Treasury bills, notes and TIPS
In order to fund all the stuff that the government needs to do but doesn’t have the cash on hand for, the US Treasury will regularly issue securities to finance the government’s debt. Treasury bills, also known as T-bills, are investments that mature in a year or less, and are considered virtually risk-free as long as the American economy continues to exist. They do not earn interest per se but are sold at a discount from their face value, which they can be redeemed for upon maturity. Treasury notes, or T-notes, mature in 2 to 10 years and every six months pay out an amount equal to have of what’s called their “coupon rate.” Coupon rates, which vary as interest rates rise and fall, will dictate whether T-notes will sell at above or below their face value. Investors concerned about inflation may choose to invest in inflation-protected securities, or TIPS, that have a coupon rate that is adjusted by the Consumer Price Index, so they’re specifically designed to be inflation proof.

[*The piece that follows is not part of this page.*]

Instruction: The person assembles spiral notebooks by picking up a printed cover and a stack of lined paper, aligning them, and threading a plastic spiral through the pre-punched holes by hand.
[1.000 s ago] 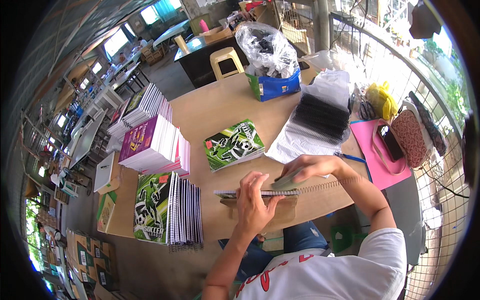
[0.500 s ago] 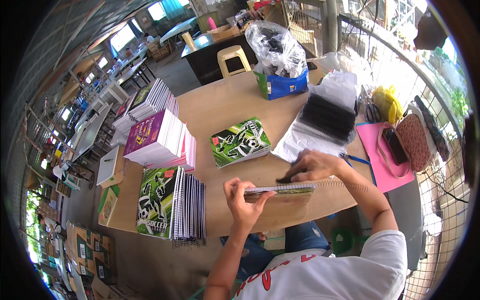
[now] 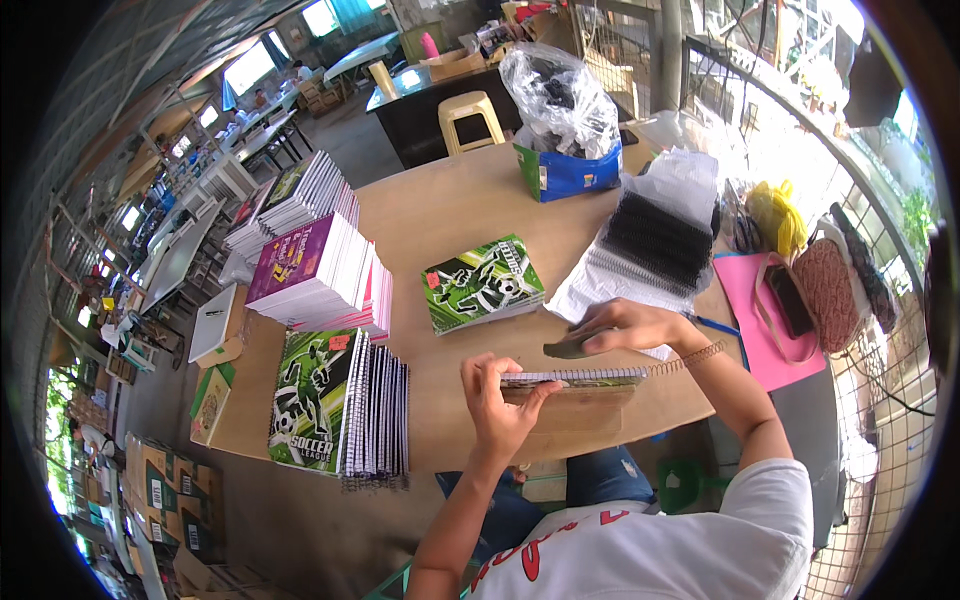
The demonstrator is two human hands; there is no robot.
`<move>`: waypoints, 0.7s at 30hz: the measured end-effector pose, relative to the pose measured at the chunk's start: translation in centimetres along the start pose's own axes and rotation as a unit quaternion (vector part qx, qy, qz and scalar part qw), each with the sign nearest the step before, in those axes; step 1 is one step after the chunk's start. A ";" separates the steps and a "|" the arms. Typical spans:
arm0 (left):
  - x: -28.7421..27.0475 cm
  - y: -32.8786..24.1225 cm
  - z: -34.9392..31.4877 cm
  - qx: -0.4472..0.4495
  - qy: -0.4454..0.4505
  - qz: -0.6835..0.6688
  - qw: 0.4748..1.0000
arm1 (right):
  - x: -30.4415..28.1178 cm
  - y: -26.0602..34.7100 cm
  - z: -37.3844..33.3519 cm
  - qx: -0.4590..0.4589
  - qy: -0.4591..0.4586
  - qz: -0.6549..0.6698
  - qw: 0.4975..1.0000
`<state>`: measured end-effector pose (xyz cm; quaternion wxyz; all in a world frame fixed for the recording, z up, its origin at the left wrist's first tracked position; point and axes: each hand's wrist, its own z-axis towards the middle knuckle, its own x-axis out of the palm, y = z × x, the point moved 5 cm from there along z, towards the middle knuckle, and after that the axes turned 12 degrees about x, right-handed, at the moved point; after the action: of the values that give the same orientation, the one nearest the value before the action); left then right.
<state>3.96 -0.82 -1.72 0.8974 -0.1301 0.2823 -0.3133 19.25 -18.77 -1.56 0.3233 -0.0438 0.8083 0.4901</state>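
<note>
My left hand (image 3: 497, 405) is closed on a notebook (image 3: 575, 380), fingers behind and thumb in front, its spine edge turned upward. A thin spiral coil (image 3: 690, 358) runs along that edge, and its loose end sticks out to the right, past my right wrist. My right hand (image 3: 632, 328) grips a dark, flat pad-like piece (image 3: 568, 347) just above the spine; its exact kind is unclear. Beyond the hands lies a green soccer-cover notebook stack (image 3: 485, 285). At the left, more green spiral notebooks (image 3: 320, 400) stand in a pile with coils on their edges.
Purple-covered notebooks (image 3: 295, 265) are piled at the far left. Black coils (image 3: 655, 240) lie on white plastic at the right. Behind stands a blue box (image 3: 575, 175) with a plastic bag. A pink sheet (image 3: 745, 300), a phone (image 3: 792, 300) and blue-handled scissors (image 3: 720, 325) lie at the right edge.
Less of the coil sticks out past the notebook's right end. The notebook has shifted slightly right, and the dark piece in my right hand has lifted and turned flatter.
</note>
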 end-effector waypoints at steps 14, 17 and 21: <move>0.2 0.8 -0.2 0.023 -0.017 -0.020 0.999 | 0.0 0.5 1.7 -0.033 -0.004 0.049 0.998; 0.3 0.7 -0.4 0.036 -0.014 -0.012 0.999 | 1.4 2.5 1.7 -0.114 0.060 0.031 0.991; 0.3 1.0 -0.4 0.028 -0.022 -0.019 0.999 | 1.6 0.6 3.4 0.025 0.055 -0.134 0.989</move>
<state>4.38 -0.22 -2.59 0.9007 -0.1168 0.2506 -0.3350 19.38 -15.22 -3.05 0.3424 -0.1704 0.8234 0.4193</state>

Just as the government issues bonds to cover their obligations, corporations to the same in order to cover the cost of variety of things such as business expansion, capital improvements, buying back their own stock, or paying dividends to stockholders. Corporate bonds are classified by their maturity dates. Short term bonds mature in fewer than three years, medium term mature in four to ten years, and long term bonds mature in more than ten years. Generally, the further out the maturity date, the higher the risk and the more they’ll pay bondholders. Bonds are also rated by independent agencies according to how likely it is that they’ll have the cash to pay back their bondholders. Bonds with at minimum BBB ratings are called “investment grade” bonds. So those investors primarily interested in the lowest possible risk might look towards short term investment grade bonds, though they in many cases won’t pay much, if anything, more than similarly safe government bonds.
Dividend paying stocks
Dividends are one of the more dependable parts of equity investing; they’re a regularly-issued taste of a company’s corporate profits paid on a per-share basis regardless of whether a stock happens to be up or down. For this reason, many investors seek out long term positions in stocks with dividend yields and depend on the income dividends offer to finance their lifestyles, especially in retirement. But there are many pitfalls that can befall dividend investors, and any stock investment comes with significant risks, so at the very least, anyone considering a dividend-centric financial plan should read this article, How to Invest in Dividend Stocks.
Low-risk investment portfolio
Generally, investment portfolios range from very aggressive all the way down to conservative, a scale that generally corresponds to the mix of equities (stocks, which tend to be volatile) to fixed income (bonds, which are a lot less so.) An investor seeking to play it safe may decide to seek out an automated investing service that offers conservative portfolios that are overwhelmingly tilted to fixed income (like 70% or more.) The portfolios offered by the best robo-advisors will provide ample diversification through stock and bond ETFs that will maximize upside while minimizing risk.